Zero-shot Faithfulness Evaluation for Text Summarization with Foundation Language Model
This addresses the issue of evaluating faithfulness in summarization models for NLP researchers, offering a more efficient alternative to large models like ChatGPT.
The paper tackles the problem of unfaithfulness in text summarization by proposing FFLM, a zero-shot faithfulness evaluation metric using a moderately-sized foundation language model. The result shows that FFLM performs competitively with or outperforms ChatGPT on inconsistency detection and faithfulness rating with 24x fewer parameters.

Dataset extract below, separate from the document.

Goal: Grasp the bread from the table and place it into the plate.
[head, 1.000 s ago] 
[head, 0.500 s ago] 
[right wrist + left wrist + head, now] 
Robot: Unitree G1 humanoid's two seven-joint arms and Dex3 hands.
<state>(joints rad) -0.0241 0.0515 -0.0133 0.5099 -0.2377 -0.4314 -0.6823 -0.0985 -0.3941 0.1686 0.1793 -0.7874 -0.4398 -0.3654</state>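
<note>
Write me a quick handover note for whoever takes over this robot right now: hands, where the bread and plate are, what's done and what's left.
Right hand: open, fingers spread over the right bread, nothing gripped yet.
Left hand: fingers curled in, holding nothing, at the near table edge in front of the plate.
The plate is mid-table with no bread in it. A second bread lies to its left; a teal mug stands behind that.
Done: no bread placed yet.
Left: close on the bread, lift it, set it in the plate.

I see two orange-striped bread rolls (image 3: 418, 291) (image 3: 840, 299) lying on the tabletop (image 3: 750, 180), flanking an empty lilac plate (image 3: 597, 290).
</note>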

Despite tremendous improvements in natural language generation, summarization models still suffer from the unfaithfulness issue. Previous work evaluates faithfulness either using models trained on the other tasks or in-domain synthetic data, or prompting a large model such as ChatGPT. This paper proposes to do zero-shot faithfulness evaluation simply with a moderately-sized foundation language model. We introduce a new metric FFLM, which is a combination of probability changes based on the intuition that prefixing a piece of text that is consistent with the output will increase the probability of predicting the output. Experiments show that FFLM performs competitively with or even outperforms ChatGPT on both inconsistency detection and faithfulness rating with 24x fewer parameters. FFLM also achieves improvements over other strong baselines.